The problem >>
Print nothing but the lines below starting at the line that holds "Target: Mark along" and ending at the line that holds "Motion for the", including both, each exactly as written.

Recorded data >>
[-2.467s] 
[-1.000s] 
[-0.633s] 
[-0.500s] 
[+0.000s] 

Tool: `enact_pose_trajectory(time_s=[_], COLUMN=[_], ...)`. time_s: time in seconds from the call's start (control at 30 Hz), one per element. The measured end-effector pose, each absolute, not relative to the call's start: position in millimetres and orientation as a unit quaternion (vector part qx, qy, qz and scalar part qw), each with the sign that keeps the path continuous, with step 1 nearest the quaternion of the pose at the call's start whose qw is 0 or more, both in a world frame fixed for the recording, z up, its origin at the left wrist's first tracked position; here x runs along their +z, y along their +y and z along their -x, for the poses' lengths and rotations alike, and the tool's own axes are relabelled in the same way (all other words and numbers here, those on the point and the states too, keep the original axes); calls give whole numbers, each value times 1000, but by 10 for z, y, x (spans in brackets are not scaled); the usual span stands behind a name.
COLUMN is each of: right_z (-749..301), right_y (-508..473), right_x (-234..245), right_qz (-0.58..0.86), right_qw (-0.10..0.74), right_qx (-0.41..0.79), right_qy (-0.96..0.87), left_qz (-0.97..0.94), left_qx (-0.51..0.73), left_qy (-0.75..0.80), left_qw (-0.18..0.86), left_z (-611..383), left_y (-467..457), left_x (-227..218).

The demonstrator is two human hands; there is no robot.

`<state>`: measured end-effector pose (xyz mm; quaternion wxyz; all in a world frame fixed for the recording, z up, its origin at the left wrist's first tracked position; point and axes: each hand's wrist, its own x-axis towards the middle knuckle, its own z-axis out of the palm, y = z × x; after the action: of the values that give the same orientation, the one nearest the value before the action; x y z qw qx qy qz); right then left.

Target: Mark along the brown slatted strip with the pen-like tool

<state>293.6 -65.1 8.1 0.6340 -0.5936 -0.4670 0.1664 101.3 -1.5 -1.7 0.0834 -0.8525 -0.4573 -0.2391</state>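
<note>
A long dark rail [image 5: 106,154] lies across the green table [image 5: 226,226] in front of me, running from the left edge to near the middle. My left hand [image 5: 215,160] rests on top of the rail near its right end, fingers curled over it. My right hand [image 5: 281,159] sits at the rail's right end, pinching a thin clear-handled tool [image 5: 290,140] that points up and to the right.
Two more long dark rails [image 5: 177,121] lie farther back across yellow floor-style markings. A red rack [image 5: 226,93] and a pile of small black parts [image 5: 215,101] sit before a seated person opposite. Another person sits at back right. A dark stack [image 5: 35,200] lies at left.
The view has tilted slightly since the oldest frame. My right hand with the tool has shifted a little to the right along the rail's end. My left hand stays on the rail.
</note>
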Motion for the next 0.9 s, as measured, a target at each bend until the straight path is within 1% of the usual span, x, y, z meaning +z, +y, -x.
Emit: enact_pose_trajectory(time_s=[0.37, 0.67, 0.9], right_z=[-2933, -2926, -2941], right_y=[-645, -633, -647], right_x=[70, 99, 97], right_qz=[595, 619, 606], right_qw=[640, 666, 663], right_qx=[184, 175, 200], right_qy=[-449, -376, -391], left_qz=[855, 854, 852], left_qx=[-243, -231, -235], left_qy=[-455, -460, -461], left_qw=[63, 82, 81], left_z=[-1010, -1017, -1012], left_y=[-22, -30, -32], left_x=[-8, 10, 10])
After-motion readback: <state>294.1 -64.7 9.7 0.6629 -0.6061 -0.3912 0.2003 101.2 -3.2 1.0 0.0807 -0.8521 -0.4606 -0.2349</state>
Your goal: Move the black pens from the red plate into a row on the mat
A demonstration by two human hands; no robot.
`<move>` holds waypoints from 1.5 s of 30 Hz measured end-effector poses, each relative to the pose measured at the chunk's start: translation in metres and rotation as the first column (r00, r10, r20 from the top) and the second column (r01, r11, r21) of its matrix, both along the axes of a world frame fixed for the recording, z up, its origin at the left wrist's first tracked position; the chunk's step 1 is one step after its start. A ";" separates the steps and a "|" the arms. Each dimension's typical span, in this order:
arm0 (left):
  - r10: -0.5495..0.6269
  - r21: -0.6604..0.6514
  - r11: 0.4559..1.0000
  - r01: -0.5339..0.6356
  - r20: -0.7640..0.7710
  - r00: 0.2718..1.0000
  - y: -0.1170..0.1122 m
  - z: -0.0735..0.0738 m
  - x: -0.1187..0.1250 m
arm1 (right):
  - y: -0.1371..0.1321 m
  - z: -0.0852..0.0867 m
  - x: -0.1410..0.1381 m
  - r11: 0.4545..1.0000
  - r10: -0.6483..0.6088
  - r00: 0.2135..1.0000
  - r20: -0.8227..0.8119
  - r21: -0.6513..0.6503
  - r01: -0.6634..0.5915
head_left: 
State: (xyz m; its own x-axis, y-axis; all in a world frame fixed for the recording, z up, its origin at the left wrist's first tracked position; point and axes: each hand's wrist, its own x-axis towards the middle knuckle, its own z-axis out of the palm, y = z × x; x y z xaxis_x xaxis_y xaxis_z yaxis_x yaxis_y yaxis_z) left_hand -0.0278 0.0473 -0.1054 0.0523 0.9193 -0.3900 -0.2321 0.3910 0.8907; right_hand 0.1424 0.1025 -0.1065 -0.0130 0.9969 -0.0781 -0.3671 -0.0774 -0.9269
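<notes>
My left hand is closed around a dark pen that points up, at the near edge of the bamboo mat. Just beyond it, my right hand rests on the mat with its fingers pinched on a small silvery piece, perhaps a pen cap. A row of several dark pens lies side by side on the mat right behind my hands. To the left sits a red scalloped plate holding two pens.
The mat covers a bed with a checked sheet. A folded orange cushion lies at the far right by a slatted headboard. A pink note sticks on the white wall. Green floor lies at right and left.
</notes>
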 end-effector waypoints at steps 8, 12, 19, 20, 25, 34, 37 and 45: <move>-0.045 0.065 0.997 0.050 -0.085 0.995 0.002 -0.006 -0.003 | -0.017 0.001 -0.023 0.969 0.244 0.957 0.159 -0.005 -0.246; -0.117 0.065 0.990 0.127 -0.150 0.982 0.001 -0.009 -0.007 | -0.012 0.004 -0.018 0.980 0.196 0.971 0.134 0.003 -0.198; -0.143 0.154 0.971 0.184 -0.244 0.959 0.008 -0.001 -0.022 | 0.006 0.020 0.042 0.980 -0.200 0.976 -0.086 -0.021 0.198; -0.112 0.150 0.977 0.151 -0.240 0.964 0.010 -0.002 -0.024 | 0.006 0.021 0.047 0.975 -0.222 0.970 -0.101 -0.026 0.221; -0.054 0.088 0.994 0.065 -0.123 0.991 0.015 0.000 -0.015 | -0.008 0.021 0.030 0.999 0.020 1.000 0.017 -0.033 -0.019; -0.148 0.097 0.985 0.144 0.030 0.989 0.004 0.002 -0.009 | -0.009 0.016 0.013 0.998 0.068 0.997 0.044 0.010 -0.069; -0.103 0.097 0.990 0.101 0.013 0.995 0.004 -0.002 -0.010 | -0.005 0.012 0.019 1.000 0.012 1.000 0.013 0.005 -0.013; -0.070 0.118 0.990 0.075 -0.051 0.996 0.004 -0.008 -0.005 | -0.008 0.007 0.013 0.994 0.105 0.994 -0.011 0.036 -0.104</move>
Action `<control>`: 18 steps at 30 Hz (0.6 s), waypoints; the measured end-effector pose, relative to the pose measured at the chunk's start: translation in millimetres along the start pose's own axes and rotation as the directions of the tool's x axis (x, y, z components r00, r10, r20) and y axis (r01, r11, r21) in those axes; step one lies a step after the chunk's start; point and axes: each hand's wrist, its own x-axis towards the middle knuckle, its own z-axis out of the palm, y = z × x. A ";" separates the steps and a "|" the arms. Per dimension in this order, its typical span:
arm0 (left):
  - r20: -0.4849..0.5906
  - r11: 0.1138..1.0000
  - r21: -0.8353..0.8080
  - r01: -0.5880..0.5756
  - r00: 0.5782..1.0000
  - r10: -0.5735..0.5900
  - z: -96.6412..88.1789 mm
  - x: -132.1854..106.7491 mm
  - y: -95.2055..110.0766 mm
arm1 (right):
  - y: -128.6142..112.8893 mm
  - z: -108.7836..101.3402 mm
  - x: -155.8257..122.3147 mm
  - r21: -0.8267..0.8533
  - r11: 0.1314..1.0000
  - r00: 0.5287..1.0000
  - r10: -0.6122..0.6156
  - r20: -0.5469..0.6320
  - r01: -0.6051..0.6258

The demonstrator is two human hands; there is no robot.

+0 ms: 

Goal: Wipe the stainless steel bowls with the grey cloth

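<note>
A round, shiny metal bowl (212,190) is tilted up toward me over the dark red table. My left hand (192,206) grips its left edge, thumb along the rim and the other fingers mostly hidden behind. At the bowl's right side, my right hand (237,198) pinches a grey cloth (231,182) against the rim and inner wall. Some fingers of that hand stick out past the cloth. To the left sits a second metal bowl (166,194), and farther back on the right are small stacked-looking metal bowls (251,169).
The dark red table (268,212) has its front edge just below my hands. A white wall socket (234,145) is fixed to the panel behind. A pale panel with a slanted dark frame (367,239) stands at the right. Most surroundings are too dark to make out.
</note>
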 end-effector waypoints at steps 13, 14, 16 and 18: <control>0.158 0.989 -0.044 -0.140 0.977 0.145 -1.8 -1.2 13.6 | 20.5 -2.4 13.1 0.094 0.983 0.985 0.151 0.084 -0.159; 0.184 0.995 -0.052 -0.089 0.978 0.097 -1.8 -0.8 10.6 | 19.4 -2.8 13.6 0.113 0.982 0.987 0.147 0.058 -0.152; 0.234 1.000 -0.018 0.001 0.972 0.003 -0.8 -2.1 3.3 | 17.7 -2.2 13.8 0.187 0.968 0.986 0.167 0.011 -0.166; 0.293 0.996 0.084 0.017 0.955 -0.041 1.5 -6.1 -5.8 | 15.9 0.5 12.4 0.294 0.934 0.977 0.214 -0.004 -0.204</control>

Result of this task >>
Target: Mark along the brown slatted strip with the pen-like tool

<state>293.6 -65.1 8.1 0.6340 -0.5936 -0.4670 0.1664 101.3 -1.5 -1.7 0.0834 -0.8525 -0.4573 -0.2391</state>
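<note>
A long dark rail [image 5: 106,154] lies across the green table [image 5: 226,226] in front of me, running from the left edge to near the middle. My left hand [image 5: 215,160] rests on top of the rail near its right end, fingers curled over it. My right hand [image 5: 281,159] sits at the rail's right end, pinching a thin clear-handled tool [image 5: 290,140] that points up and to the right.
Two more long dark rails [image 5: 177,121] lie farther back across yellow floor-style markings. A red rack [image 5: 226,93] and a pile of small black parts [image 5: 215,101] sit before a seated person opposite. Another person sits at back right. A dark stack [image 5: 35,200] lies at left.
The view has tilted slightly since the oldest frame. My right hand with the tool has shifted a little to the right along the rail's end. My left hand stays on the rail.
</note>
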Motion for the next 0.9 s, as measured, a target at each bend until the straight path is within 1% of the usual span, x, y, z meaning +z, +y, -x.

This output completes the exercise.